§ Your assignment:
Copy all lines containing the string "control" from the records below.

Data excerpts

* * *

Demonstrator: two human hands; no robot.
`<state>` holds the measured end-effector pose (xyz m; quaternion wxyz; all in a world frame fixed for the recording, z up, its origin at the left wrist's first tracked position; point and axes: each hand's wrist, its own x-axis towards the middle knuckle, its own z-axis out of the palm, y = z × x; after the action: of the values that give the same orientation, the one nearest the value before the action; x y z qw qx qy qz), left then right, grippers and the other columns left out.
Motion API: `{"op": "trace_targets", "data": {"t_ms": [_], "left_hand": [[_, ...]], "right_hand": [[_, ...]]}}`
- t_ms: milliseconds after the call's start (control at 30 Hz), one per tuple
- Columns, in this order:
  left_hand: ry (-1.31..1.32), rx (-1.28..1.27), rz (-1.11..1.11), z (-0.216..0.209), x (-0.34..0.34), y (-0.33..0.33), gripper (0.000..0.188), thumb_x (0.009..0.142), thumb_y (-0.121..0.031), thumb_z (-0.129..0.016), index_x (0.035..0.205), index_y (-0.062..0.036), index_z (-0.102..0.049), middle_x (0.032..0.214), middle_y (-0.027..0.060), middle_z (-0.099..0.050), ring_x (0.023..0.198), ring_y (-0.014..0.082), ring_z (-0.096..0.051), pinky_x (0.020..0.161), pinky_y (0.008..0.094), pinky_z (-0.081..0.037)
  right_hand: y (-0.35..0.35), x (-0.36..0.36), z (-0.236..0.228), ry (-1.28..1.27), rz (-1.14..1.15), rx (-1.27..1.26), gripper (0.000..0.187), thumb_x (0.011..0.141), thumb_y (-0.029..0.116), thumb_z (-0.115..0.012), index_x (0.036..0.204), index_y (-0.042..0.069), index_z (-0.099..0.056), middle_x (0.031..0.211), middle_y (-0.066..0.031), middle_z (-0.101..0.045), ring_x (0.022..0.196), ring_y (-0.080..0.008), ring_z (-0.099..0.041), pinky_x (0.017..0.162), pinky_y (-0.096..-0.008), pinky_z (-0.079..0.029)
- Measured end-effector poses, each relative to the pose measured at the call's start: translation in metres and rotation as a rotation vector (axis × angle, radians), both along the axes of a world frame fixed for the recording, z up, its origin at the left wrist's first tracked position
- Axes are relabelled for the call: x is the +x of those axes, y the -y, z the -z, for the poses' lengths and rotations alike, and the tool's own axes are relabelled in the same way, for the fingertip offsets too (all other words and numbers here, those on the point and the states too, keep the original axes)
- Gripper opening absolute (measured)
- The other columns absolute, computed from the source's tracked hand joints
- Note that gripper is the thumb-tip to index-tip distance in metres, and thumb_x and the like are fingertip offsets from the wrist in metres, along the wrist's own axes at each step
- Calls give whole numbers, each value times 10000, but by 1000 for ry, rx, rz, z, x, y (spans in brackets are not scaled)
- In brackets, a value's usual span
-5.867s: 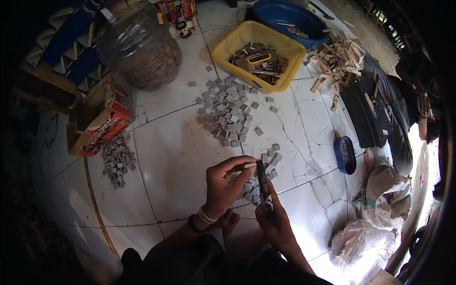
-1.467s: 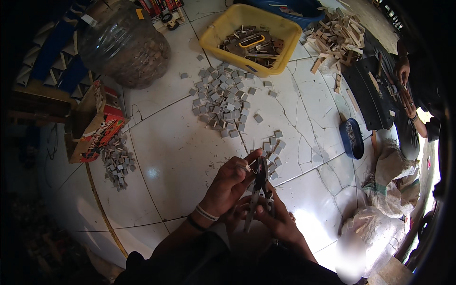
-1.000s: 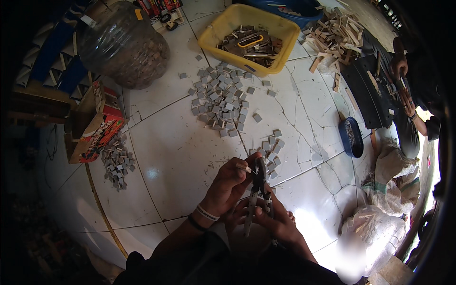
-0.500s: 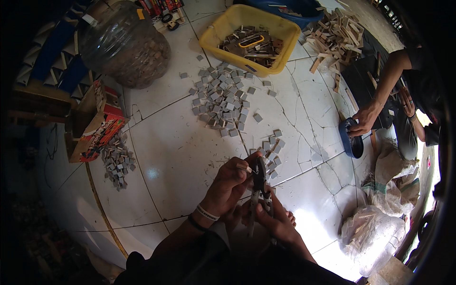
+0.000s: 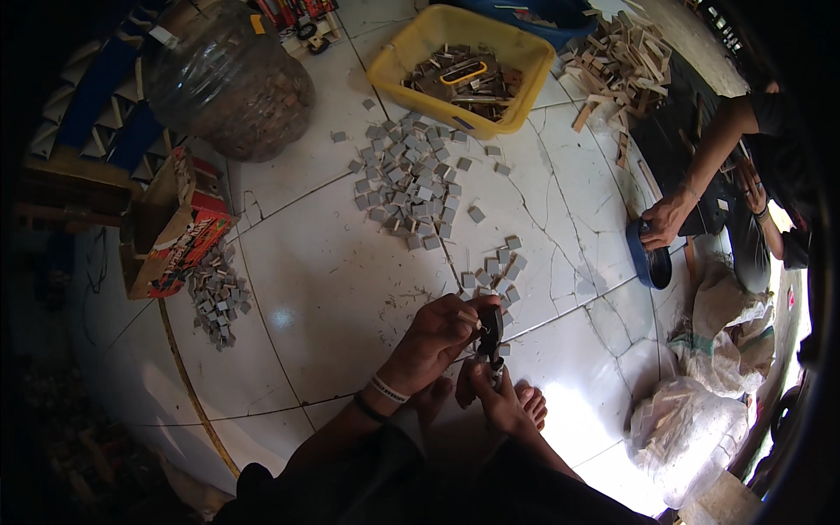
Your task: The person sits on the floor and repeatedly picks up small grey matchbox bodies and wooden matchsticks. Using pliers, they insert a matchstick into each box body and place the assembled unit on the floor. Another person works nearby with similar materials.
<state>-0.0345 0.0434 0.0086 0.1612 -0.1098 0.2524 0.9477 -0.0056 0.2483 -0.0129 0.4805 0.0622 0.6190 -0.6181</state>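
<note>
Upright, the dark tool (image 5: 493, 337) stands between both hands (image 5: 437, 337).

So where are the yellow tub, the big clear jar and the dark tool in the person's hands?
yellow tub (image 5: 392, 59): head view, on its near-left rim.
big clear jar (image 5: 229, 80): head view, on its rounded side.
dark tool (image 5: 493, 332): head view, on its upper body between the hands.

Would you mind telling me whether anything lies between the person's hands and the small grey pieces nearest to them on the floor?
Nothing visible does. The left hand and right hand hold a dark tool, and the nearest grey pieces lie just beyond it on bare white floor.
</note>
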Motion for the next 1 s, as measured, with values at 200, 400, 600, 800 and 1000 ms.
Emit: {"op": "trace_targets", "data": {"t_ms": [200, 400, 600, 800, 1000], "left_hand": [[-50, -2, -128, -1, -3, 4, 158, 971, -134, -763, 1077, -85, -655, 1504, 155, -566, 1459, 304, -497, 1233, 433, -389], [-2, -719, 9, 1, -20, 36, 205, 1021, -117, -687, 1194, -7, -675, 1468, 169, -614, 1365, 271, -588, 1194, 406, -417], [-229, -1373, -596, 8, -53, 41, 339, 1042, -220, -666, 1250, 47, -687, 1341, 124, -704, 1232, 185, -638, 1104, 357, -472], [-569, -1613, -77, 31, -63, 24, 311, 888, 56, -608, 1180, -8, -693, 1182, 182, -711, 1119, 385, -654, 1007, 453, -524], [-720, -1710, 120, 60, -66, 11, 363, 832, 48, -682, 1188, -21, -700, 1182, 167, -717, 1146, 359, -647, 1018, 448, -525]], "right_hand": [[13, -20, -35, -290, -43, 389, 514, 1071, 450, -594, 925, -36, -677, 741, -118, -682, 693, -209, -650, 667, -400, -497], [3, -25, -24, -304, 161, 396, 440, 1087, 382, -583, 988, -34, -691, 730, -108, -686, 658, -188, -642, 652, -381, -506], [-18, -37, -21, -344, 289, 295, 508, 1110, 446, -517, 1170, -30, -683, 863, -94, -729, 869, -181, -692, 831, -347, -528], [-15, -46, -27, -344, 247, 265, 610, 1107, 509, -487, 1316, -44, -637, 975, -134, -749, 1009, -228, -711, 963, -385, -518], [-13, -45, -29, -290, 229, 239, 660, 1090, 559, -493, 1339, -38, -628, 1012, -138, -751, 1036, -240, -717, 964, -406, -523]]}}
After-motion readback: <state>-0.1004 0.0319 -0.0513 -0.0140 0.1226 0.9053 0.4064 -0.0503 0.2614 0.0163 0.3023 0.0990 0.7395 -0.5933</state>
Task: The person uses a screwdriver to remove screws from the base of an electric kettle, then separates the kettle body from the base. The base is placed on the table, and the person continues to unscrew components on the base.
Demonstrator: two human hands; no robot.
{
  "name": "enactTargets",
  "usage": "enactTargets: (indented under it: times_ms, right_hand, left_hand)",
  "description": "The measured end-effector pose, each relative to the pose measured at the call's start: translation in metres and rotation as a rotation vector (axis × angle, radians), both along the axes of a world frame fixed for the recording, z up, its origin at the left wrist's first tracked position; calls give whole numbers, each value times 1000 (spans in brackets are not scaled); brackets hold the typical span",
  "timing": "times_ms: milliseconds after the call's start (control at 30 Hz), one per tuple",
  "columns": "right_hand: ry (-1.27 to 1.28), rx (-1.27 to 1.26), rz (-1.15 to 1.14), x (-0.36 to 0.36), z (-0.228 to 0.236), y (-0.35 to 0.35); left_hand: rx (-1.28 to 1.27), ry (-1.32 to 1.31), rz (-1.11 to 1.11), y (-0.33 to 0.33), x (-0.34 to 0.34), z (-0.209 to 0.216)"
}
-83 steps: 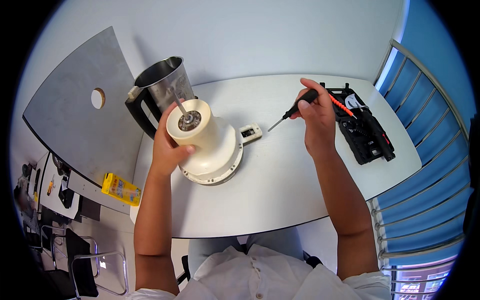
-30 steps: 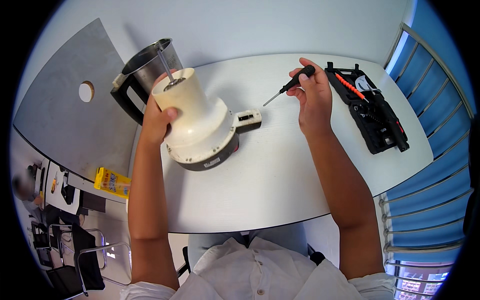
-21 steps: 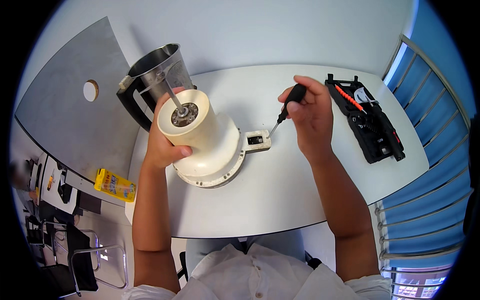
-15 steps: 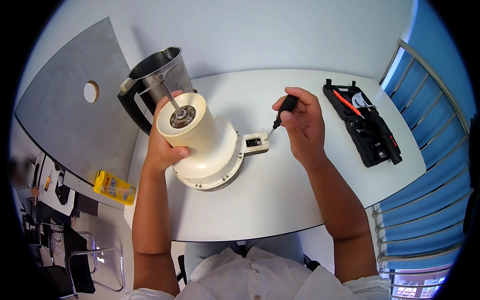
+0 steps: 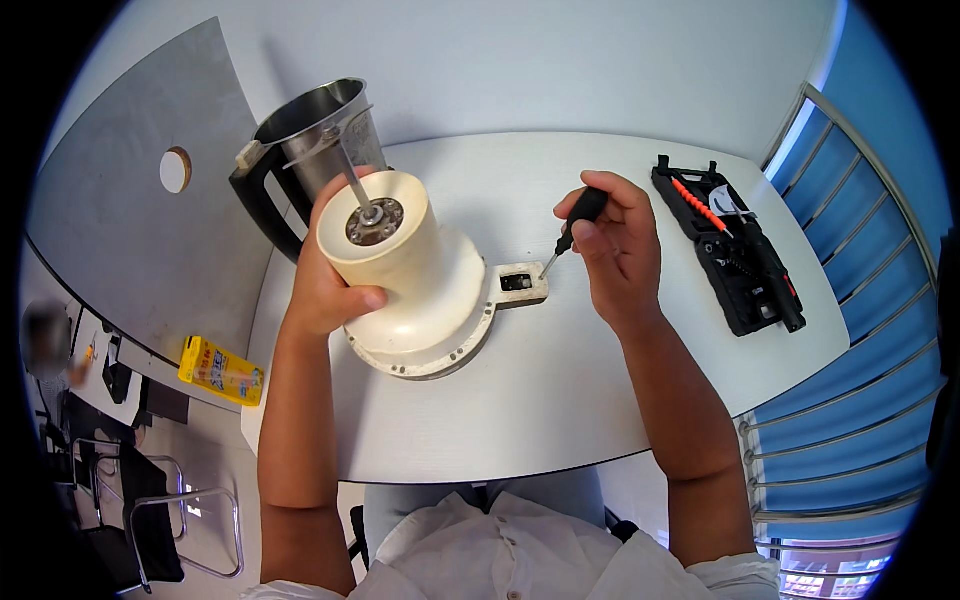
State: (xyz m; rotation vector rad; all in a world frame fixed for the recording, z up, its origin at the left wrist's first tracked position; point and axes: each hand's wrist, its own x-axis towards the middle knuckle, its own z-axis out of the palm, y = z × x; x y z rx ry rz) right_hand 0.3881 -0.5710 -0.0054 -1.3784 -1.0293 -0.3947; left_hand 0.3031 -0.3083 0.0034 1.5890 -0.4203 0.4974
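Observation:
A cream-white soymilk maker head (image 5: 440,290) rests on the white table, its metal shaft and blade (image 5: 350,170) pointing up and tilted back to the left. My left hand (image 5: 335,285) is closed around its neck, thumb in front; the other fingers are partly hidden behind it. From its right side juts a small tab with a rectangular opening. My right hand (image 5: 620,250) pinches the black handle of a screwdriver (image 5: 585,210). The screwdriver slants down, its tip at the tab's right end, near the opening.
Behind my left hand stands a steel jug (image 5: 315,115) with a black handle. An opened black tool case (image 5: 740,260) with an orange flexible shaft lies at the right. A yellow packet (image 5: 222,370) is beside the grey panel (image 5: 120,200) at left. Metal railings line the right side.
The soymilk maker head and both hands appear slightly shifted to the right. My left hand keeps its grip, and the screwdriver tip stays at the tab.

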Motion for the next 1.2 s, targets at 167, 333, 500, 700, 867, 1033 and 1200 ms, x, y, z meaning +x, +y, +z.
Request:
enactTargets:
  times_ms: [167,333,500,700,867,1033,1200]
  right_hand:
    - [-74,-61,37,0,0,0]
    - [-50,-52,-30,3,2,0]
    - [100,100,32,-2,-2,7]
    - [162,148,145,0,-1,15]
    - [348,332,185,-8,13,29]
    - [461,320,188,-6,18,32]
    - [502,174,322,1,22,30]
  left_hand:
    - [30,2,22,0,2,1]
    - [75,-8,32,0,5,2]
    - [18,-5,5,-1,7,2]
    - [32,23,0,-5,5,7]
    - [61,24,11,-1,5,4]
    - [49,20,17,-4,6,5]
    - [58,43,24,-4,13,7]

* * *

§ Solved problem:
- t_ms: milliseconds after the call's start (control at 30 Hz), one per tuple
  "timing": "times_ms: milliseconds after the call's start (control at 30 Hz), one per tuple",

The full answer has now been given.